=== Material provided ===

"""

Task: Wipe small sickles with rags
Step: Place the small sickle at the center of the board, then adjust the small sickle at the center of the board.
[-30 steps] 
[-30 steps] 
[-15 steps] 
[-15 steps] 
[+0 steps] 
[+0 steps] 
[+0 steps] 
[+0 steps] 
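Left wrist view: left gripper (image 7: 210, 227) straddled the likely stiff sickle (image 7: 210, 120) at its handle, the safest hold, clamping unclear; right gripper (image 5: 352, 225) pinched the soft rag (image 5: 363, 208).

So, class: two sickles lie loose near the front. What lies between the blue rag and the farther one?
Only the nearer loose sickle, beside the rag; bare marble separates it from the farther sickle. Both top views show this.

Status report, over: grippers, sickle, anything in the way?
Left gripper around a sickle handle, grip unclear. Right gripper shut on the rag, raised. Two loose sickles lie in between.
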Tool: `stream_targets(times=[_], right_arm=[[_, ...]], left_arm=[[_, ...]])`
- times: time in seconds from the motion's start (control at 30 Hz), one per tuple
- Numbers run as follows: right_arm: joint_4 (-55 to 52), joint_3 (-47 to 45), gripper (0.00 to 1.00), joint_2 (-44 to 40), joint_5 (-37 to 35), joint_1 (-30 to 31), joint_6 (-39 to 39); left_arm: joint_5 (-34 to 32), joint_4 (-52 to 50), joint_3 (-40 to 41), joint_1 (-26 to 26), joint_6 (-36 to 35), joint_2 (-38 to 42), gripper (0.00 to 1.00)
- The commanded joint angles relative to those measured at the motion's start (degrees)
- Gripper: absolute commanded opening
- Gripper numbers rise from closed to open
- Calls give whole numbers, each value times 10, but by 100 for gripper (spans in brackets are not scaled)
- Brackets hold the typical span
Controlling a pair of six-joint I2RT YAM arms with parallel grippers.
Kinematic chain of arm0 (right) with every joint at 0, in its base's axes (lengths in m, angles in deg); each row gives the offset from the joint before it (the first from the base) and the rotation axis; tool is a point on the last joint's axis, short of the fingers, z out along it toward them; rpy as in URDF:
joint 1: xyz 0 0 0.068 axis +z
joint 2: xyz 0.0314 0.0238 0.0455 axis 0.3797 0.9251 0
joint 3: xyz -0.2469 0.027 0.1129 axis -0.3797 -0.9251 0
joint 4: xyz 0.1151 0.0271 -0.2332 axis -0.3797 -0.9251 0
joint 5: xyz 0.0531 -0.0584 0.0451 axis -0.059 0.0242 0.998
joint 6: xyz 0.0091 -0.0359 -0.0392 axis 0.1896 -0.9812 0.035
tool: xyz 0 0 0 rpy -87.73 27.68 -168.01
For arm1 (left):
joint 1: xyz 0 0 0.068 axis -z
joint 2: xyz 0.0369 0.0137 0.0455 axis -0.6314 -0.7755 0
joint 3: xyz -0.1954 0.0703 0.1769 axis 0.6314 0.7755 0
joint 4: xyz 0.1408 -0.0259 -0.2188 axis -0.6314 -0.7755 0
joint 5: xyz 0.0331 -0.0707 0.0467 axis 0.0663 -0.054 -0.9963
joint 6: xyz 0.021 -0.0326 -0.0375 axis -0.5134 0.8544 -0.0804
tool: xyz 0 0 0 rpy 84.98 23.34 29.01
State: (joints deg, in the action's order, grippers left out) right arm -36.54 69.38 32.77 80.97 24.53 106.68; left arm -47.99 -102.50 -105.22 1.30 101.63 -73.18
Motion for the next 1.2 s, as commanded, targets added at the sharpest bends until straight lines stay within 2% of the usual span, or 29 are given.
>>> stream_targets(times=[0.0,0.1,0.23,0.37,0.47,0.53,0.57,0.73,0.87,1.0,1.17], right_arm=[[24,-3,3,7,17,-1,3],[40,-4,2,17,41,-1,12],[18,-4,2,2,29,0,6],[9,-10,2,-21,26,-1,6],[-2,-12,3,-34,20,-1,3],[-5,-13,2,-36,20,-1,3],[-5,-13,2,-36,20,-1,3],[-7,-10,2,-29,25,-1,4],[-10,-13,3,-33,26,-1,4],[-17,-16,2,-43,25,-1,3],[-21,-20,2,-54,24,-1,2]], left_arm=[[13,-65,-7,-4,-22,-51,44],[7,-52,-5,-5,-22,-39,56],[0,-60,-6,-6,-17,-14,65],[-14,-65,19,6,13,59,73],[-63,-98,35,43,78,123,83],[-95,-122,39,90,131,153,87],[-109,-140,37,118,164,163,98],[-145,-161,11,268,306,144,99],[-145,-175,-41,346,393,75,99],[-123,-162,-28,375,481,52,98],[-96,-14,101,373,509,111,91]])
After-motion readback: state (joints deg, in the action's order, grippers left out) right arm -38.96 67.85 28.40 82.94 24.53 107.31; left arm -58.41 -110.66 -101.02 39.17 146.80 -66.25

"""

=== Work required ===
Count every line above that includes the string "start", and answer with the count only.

=== Solution ===
2